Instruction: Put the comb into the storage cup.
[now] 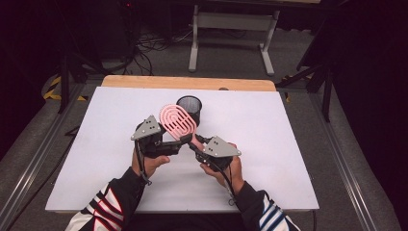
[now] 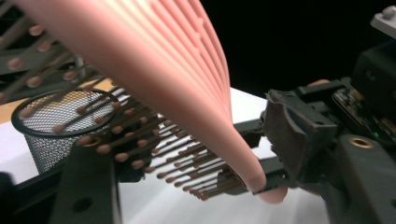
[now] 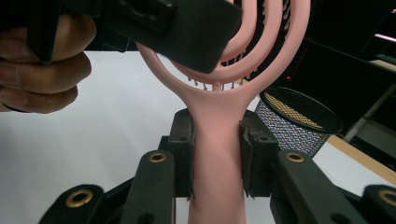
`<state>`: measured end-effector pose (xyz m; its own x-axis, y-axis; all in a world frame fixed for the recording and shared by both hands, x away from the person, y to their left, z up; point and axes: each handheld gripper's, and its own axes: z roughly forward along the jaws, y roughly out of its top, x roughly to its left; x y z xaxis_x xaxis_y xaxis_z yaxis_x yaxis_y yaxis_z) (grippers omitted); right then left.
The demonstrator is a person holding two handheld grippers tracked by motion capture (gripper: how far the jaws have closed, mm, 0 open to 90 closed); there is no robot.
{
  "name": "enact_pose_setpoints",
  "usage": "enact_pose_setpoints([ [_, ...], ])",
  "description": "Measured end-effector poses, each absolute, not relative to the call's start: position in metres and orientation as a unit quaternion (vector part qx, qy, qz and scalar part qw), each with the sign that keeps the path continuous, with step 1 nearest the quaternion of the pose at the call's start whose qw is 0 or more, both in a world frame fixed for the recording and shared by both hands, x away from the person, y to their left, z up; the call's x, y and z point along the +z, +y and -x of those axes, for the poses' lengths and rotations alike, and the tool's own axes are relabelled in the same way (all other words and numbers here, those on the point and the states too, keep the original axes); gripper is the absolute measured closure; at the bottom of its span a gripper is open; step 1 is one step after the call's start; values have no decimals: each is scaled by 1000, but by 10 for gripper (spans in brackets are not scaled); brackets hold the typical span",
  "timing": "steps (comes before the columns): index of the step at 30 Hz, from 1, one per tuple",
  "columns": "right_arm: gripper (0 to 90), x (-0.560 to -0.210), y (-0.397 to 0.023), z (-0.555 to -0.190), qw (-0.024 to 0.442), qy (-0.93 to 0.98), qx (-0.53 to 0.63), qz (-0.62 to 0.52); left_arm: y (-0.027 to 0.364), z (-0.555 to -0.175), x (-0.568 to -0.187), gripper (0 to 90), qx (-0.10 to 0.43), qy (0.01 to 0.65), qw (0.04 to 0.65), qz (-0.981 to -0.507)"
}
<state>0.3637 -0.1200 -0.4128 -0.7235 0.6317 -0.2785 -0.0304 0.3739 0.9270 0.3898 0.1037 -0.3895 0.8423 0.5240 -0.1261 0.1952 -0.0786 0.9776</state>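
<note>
A pink hairbrush (image 1: 178,120) is held between both grippers above the middle of the white board. In the right gripper view my right gripper (image 3: 217,161) is shut on its handle (image 3: 217,140), with a pad on each side. My left gripper (image 1: 174,139) has the brush head (image 2: 177,70) between its jaws. One jaw lies against the bristles (image 2: 140,154) and the other pad (image 2: 292,135) against the pink back. A black mesh cup (image 1: 190,107) stands upright just behind the brush.
The white board (image 1: 288,159) lies on a wooden table whose far edge (image 1: 192,82) shows. A person's hands and striped sleeves (image 1: 110,207) come in from the near side. Beyond the table are a grey frame (image 1: 231,29) and cables on the floor.
</note>
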Motion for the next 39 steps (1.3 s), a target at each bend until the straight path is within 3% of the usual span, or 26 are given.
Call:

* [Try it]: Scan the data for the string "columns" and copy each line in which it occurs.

* [Written solution]:
  "timing": "steps (comes before the columns): index of the step at 30 Hz, from 1, one per tuple",
  "columns": "right_arm: gripper (0 to 90), x (-0.560 to -0.210), y (-0.397 to 0.023), z (-0.555 to -0.190), qw (-0.024 to 0.442), qy (-0.93 to 0.98), qx (-0.53 to 0.63), qz (-0.62 to 0.52); left_arm: y (-0.027 to 0.364), z (-0.555 to -0.175), x (-0.568 to -0.187), gripper (0 to 90), qx (-0.10 to 0.43), qy (0.01 to 0.65), qw (0.04 to 0.65), qz (-0.981 to -0.507)"

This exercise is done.